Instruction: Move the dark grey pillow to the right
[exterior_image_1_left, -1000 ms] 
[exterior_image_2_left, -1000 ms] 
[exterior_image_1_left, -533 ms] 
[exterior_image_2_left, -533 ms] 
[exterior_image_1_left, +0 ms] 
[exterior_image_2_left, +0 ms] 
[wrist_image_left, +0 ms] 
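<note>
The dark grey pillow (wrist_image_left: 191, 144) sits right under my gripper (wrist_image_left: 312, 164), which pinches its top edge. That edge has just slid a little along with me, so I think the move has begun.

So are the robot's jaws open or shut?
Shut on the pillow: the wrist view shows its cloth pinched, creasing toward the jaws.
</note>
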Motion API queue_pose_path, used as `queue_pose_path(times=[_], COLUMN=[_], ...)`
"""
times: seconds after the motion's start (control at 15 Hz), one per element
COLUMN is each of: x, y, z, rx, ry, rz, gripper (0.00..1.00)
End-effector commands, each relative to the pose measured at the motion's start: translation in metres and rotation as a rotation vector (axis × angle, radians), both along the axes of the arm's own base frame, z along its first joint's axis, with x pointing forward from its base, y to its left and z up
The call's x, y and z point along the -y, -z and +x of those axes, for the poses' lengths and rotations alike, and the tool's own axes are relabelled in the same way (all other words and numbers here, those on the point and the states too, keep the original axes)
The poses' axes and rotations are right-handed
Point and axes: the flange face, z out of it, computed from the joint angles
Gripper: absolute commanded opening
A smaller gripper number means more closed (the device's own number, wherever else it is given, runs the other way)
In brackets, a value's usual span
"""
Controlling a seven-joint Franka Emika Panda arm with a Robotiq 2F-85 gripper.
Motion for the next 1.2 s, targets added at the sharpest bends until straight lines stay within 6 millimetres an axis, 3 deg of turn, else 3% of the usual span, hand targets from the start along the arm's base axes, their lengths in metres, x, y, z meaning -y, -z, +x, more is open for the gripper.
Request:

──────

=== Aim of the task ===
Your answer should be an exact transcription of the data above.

=== Answer to the problem ===
Instruction: Move the dark grey pillow to the right
[exterior_image_1_left, -1000 ms] 
[exterior_image_2_left, -1000 ms] 
[exterior_image_1_left, -533 ms] 
[exterior_image_2_left, -533 ms] 
[exterior_image_1_left, +0 ms] 
[exterior_image_2_left, +0 ms] 
[wrist_image_left, +0 ms] 
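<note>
The dark grey pillow (wrist_image_left: 191, 144) sits right under my gripper (wrist_image_left: 312, 164), which pinches its top edge. That edge has just slid a little along with me, so I think the move has begun.

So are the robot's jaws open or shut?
Shut on the pillow: the wrist view shows its cloth pinched, creasing toward the jaws.
</note>
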Motion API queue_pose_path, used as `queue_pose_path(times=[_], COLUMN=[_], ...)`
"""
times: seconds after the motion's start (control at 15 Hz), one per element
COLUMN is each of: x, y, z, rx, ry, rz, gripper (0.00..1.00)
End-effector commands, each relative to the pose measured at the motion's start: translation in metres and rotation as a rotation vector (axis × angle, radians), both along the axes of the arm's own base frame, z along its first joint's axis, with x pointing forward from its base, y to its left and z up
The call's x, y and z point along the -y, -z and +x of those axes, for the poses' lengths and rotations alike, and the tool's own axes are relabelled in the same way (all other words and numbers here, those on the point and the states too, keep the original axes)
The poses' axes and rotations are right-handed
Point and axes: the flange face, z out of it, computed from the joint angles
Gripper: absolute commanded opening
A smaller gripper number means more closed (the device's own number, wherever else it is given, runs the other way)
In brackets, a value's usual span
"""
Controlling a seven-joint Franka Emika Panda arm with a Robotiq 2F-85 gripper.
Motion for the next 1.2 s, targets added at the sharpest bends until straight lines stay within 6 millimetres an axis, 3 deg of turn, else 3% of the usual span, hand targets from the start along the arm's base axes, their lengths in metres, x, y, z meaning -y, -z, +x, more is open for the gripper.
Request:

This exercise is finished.